Elle était énoncée en ces termes : « Quelle est l’origine de l’opinion qui étend sur tous les individus d’une même famille, une partie de la honte attachée aux peines infamantes que subit un coupable ? Cette opinion est-elle plus nuisible qu’utile ? Et dans le cas où l’on se déciderait pour l’affirmative, quels seraient les moyens de parer aux inconvéniens qui en résultent ? » Mais aucun des mémoires présentés au concours de 1783 ne parut répondre à la question d’une manière satisfaisante. Plusieurs auteurs avaient soutenu l’utilité du préjugé » sans néanmoins en avoir pesé et suffisamment approfondi les causes, ainsi que ses avantages ou ses inconvéniens pour la Société en général, et pour chaque famille en particulier ». D’autres, en l’attaquant, n’avaient pas fait usage de toutes les ressources que le sujet présentait[1].

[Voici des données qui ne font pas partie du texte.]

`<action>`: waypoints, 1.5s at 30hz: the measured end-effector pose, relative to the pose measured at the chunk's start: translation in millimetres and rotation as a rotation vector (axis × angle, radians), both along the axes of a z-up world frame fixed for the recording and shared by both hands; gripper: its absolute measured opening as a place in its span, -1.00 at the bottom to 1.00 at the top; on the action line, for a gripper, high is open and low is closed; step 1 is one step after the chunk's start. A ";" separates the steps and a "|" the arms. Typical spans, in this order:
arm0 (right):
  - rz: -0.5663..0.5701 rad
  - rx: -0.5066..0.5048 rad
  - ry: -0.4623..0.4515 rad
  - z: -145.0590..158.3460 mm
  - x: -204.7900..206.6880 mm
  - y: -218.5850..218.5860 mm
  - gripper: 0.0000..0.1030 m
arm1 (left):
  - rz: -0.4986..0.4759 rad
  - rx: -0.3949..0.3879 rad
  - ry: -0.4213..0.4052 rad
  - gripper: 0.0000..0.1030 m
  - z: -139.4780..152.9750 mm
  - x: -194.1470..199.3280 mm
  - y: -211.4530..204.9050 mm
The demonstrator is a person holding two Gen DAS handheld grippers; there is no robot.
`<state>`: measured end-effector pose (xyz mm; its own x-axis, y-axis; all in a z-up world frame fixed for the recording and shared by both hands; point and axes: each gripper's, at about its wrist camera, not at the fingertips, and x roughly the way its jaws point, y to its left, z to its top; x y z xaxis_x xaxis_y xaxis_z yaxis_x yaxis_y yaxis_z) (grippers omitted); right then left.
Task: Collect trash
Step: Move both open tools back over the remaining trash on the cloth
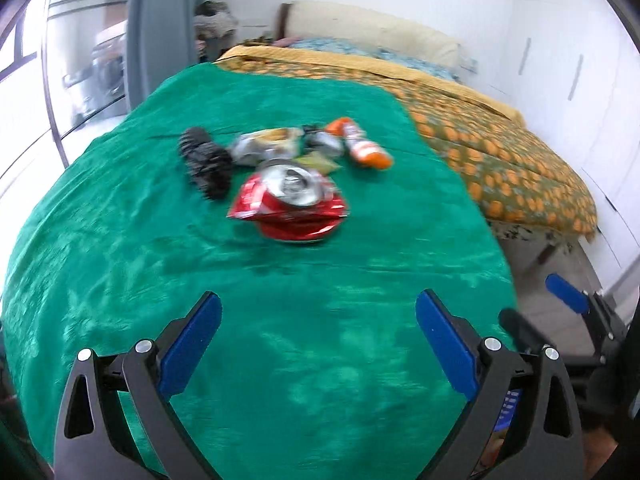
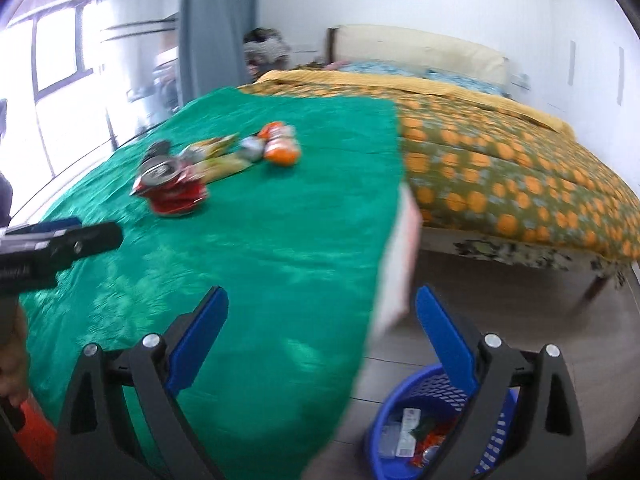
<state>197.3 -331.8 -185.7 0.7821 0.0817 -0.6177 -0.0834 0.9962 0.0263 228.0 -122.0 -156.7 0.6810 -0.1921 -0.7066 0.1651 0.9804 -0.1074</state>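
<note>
A pile of trash lies on the green cloth (image 1: 320, 280): a crushed red can (image 1: 294, 204), a silver wrapper (image 1: 264, 146), an orange and white wrapper (image 1: 362, 144) and a black ribbed object (image 1: 206, 162). My left gripper (image 1: 319, 320) is open and empty, hovering short of the pile. My right gripper (image 2: 322, 316) is open and empty over the cloth's right edge. The red can (image 2: 170, 188) and orange wrapper (image 2: 280, 146) also show in the right wrist view. A blue basket (image 2: 424, 428) with several pieces of trash stands on the floor below the right gripper.
A bed with an orange-dotted quilt (image 2: 500, 152) lies behind and to the right. A grey curtain (image 2: 216, 28) and a window (image 2: 52, 60) are at the left. The left gripper's body (image 2: 60, 246) shows at the left of the right wrist view.
</note>
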 end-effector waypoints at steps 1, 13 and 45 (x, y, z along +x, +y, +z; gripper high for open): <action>0.021 -0.004 0.006 -1.9 2.9 8.0 0.79 | 0.007 0.012 0.000 0.87 0.0 -1.4 2.9; 0.087 -0.003 -0.032 3.7 7.9 32.2 0.79 | 0.064 0.017 -0.065 0.87 21.3 -2.1 -1.7; 0.025 0.061 -0.016 -2.1 15.0 -5.1 0.79 | 0.393 -0.009 -0.097 0.87 20.8 16.8 108.3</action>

Ce n’est pas cependant, ainsi qu’en fait foi le rapport sur le concours, imprimé et distribué, que la Société royale « n’eût distingué parmi les Mémoires qu’elle avait examinés des ouvrages dignes d’éloges ».

« Le Mémoire inscrit sous le n° 7 et portant pour épigraphe ces mots d’Horace, Tollite barbarum morem, est écrit purement et avec chaleur. L’auteur attaque vivement le préjugé, et parlant au cœur avec les mouvements d’une éloquence persuasive, il sait sentir le mal qui en résulte pour les familles ; mais il ne discute pas suffisamment celui que peut éprouver la société politique, il n’indique pas assez nettement les sources de l’opinion, non plus que les moyens d’y remédier.

  1. Prix proposés par la Société royale des Sciences et des Arts de Metz pour les années 1784 et 1785. À Metz, de l’imprimerie de Joseph Antoine, imprimeur du Roi, etc. MDCCLXXXIII, in-4°, 4 p.